## What to do
Within the data below, how many lines contain "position"? Reply with the number only.

## Given material
Segment Open

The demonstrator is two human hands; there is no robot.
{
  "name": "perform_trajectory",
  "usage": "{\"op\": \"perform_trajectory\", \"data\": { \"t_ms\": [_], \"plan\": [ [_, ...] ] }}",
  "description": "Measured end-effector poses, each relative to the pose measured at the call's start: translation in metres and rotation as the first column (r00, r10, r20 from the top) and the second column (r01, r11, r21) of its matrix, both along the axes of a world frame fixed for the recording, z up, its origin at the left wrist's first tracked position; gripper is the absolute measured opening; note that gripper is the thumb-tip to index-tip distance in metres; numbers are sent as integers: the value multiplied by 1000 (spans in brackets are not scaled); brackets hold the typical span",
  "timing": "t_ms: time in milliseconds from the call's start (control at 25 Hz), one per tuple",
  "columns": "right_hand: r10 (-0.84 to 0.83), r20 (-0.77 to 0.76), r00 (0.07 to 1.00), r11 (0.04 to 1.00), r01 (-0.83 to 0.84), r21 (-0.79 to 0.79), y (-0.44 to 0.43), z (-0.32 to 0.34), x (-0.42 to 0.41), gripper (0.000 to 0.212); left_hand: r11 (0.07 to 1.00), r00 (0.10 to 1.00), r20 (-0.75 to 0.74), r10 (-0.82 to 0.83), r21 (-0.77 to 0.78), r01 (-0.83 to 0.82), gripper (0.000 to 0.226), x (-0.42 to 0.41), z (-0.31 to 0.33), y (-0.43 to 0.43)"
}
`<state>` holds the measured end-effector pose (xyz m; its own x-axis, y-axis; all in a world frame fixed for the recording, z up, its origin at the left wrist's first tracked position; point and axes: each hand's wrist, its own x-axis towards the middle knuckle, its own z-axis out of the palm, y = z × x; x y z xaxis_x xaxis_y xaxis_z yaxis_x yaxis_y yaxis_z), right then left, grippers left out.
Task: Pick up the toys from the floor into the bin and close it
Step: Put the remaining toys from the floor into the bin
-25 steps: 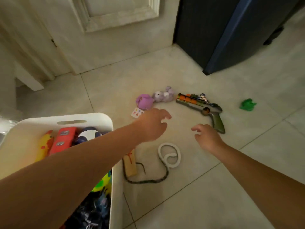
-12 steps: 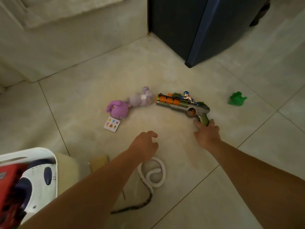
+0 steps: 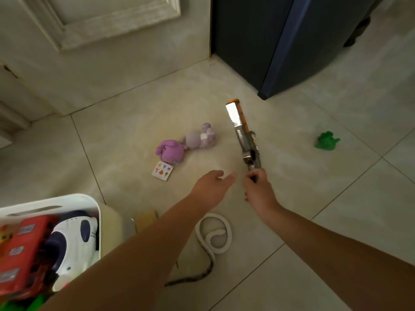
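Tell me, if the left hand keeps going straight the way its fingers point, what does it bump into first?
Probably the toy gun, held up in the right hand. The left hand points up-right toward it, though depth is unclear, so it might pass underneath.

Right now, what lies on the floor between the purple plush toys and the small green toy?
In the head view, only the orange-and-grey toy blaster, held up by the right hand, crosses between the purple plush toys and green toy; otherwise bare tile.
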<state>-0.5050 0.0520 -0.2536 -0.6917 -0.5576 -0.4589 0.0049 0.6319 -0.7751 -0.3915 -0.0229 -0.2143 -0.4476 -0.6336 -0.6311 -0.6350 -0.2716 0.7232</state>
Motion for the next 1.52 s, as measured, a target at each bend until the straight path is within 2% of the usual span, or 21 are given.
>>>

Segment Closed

## Task solution
2